EXERCISE REQUIREMENTS:
The required result is every line of the records that includes "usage".

-=-=-

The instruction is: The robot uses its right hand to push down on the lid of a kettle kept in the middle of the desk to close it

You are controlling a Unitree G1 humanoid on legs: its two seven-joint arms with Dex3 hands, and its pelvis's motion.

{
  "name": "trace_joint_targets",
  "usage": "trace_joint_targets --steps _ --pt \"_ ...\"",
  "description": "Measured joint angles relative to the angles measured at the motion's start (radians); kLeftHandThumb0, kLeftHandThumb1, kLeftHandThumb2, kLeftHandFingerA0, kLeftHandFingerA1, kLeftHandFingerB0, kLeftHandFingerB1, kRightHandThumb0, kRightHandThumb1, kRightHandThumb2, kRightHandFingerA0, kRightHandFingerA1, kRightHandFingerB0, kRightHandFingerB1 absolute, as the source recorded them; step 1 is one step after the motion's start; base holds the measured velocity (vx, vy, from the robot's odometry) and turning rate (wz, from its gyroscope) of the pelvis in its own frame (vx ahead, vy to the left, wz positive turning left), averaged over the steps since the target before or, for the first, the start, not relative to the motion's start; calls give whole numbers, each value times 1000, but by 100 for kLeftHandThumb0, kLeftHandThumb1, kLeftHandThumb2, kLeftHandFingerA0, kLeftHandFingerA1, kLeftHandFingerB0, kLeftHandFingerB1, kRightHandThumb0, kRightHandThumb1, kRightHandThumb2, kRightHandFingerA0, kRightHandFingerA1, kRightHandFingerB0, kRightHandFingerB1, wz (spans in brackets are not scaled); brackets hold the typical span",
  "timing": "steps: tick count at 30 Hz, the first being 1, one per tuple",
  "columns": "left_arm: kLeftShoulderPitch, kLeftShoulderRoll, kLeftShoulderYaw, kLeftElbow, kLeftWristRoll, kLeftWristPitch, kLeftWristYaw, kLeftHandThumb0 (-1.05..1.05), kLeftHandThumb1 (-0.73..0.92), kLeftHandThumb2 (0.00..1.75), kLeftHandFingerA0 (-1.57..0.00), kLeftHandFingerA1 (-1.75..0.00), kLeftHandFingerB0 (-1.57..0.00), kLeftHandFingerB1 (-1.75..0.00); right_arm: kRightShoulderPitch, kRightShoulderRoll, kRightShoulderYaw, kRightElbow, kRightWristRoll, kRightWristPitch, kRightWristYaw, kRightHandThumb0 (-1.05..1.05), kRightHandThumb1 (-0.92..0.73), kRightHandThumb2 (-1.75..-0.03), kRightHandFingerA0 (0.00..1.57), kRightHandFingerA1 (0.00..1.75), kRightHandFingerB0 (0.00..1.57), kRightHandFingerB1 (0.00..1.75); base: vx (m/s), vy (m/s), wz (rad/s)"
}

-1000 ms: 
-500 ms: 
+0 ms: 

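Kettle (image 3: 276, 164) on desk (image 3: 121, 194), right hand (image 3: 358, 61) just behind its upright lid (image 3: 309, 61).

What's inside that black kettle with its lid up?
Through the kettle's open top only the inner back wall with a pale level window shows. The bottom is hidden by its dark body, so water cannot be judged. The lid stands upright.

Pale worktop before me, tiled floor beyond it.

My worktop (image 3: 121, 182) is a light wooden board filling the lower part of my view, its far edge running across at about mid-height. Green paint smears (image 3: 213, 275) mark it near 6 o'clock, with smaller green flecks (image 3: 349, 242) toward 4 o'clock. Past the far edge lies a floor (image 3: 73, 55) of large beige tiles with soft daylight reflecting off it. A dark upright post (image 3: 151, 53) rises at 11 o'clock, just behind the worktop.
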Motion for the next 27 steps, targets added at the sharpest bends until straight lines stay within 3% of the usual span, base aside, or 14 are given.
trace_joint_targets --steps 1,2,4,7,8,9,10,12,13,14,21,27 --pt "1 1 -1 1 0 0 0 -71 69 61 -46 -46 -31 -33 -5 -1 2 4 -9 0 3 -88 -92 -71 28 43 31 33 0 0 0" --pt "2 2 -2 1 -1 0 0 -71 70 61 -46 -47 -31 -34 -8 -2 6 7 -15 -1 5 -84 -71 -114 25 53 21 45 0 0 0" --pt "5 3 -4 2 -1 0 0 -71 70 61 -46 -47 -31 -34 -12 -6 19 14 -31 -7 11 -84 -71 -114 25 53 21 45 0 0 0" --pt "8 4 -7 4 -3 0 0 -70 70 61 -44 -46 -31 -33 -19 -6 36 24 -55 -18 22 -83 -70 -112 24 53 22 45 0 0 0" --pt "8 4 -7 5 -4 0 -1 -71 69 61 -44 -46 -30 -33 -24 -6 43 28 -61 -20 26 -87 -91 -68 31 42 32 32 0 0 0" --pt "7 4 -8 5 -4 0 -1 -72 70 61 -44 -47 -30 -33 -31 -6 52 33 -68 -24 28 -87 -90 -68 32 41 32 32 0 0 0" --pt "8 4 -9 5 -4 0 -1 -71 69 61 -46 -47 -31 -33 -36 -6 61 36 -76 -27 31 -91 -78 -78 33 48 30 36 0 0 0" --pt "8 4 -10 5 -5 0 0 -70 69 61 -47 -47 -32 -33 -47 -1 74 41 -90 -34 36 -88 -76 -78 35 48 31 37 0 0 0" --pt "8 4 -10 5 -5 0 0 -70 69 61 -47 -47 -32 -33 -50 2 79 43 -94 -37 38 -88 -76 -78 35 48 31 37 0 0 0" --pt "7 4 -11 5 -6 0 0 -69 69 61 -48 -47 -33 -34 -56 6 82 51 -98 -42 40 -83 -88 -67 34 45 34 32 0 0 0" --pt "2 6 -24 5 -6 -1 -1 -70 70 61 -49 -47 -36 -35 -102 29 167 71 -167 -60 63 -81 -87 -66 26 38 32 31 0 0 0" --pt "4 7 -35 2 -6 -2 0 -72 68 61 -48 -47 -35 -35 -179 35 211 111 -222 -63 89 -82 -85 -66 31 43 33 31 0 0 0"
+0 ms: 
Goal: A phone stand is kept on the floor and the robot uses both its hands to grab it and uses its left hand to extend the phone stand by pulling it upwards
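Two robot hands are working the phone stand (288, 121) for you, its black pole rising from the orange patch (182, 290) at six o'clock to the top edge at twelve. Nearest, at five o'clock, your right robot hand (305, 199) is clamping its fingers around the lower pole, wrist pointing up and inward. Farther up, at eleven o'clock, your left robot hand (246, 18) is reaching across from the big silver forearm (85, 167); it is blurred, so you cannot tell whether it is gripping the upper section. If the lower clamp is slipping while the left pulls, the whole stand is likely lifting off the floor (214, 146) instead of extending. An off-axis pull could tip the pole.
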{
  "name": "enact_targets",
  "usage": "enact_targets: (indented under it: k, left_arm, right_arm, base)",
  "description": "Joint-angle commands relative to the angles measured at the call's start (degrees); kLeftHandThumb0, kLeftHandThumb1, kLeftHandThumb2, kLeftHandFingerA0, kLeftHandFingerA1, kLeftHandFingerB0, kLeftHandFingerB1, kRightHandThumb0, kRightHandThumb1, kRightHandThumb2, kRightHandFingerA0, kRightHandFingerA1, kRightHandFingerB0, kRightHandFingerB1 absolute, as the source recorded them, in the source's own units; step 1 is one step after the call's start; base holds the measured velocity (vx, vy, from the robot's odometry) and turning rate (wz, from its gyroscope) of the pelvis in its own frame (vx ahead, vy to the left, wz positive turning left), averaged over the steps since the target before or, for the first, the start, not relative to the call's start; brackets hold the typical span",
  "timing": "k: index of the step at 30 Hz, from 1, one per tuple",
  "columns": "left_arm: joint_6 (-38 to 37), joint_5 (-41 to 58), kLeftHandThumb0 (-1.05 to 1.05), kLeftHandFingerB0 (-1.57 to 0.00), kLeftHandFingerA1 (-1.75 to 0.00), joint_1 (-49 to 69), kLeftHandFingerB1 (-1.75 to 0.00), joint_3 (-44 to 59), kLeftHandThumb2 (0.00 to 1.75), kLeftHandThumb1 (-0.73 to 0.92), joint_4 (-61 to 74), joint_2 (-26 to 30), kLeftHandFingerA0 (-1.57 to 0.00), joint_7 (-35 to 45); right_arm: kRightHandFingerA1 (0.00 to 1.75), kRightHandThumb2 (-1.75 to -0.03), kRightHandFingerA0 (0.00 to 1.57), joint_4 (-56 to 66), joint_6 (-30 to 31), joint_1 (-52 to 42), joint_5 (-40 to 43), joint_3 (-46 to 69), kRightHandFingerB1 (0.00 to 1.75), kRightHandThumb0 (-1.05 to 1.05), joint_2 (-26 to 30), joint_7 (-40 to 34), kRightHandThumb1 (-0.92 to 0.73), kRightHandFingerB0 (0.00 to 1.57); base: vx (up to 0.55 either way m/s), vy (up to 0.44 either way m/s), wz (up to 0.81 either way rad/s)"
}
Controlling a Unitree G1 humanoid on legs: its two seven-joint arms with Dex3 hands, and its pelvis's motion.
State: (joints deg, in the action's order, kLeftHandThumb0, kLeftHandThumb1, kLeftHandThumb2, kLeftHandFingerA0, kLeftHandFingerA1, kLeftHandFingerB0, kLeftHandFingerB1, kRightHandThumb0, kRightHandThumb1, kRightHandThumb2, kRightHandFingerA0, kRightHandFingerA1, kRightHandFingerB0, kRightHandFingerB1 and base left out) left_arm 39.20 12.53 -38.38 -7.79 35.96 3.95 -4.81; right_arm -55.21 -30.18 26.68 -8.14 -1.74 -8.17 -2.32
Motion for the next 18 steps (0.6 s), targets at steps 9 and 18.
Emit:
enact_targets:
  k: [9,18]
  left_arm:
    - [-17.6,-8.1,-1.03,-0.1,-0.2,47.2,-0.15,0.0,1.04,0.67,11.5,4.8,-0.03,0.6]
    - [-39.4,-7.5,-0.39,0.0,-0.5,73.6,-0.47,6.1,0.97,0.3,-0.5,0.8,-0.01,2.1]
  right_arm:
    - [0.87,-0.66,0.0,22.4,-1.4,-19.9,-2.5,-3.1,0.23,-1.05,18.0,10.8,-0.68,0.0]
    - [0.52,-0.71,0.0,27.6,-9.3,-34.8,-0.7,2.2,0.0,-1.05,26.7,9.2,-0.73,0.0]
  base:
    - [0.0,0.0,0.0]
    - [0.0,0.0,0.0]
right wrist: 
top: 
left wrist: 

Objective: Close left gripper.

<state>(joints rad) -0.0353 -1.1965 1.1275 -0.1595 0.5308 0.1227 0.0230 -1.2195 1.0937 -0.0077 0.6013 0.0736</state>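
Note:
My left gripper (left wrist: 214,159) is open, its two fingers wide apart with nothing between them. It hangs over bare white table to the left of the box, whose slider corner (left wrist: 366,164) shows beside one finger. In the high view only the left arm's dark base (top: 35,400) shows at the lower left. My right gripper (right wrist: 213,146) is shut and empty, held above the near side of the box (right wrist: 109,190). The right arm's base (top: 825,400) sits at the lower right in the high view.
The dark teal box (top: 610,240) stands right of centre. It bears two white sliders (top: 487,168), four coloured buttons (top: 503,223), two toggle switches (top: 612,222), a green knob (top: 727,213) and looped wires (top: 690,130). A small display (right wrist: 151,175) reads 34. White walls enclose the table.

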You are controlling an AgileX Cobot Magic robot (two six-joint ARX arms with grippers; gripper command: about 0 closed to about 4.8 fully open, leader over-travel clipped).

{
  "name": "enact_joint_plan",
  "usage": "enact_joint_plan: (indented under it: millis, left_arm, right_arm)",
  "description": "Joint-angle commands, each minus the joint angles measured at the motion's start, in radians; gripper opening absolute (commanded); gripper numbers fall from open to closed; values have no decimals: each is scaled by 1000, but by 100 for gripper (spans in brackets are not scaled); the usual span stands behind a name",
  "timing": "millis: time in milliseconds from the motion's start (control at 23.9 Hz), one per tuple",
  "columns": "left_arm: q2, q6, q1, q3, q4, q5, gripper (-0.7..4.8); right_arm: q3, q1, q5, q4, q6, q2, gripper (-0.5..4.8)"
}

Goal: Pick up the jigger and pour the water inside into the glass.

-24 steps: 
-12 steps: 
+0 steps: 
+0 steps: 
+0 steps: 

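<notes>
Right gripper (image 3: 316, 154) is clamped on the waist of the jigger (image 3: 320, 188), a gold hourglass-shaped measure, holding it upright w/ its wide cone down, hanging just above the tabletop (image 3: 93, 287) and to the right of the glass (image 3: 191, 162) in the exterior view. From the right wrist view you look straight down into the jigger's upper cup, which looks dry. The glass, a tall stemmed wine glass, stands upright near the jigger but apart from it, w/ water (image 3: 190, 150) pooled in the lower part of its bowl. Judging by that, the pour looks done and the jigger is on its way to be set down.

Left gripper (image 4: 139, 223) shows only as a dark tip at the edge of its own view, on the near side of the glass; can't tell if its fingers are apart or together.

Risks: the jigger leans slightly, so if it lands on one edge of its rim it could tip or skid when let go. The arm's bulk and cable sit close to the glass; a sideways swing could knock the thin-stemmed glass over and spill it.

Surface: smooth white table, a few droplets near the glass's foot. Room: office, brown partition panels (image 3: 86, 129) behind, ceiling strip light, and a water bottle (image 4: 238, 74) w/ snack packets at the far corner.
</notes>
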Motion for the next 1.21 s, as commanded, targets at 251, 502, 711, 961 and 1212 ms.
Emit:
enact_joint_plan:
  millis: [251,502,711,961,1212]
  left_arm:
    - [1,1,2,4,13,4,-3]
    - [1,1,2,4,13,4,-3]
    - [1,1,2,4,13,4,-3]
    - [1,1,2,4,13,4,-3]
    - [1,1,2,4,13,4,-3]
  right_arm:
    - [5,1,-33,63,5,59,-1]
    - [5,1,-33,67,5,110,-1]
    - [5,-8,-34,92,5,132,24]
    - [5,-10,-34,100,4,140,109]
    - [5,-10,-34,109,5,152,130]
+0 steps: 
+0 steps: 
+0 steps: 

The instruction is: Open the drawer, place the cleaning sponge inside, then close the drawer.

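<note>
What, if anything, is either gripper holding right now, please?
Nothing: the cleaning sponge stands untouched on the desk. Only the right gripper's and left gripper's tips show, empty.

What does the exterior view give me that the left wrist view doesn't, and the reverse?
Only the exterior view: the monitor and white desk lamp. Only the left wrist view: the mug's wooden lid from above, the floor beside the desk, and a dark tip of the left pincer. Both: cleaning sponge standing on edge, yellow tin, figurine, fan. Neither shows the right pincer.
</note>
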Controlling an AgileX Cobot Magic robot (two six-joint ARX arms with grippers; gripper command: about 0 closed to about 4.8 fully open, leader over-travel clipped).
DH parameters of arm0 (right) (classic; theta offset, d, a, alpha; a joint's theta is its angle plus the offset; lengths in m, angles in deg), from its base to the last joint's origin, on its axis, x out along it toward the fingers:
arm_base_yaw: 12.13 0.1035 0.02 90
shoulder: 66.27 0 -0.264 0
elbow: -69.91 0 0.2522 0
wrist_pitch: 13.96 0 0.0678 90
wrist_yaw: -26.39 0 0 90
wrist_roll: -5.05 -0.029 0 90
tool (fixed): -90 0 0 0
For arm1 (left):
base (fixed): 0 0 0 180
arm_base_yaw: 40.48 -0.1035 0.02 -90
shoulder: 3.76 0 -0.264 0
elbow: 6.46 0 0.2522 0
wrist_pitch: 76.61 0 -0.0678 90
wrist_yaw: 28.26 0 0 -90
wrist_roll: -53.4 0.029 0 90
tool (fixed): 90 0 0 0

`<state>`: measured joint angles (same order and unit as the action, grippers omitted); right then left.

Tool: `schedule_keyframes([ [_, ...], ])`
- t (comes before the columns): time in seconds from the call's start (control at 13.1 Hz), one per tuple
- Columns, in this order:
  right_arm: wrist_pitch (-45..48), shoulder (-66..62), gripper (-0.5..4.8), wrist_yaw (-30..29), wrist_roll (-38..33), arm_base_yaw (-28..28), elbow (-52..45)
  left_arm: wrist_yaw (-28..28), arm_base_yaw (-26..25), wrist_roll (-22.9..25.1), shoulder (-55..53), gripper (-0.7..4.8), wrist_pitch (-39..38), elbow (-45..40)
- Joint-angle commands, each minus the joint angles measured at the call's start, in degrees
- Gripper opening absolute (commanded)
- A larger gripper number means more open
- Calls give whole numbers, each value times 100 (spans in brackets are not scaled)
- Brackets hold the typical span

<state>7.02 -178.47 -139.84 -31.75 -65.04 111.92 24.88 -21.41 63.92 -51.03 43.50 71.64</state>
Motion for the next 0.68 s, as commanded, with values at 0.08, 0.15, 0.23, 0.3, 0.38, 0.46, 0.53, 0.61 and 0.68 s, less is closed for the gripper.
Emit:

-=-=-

EXERCISE RESPONSE:
  "usage": "trace_joint_targets --steps _ --pt \"_ ...\"",
  "usage": "enact_targets: (indented under it: k, left_arm, right_arm, base)",
  "usage": "enact_joint_plan: (indented under it: millis, left_arm, right_arm)",

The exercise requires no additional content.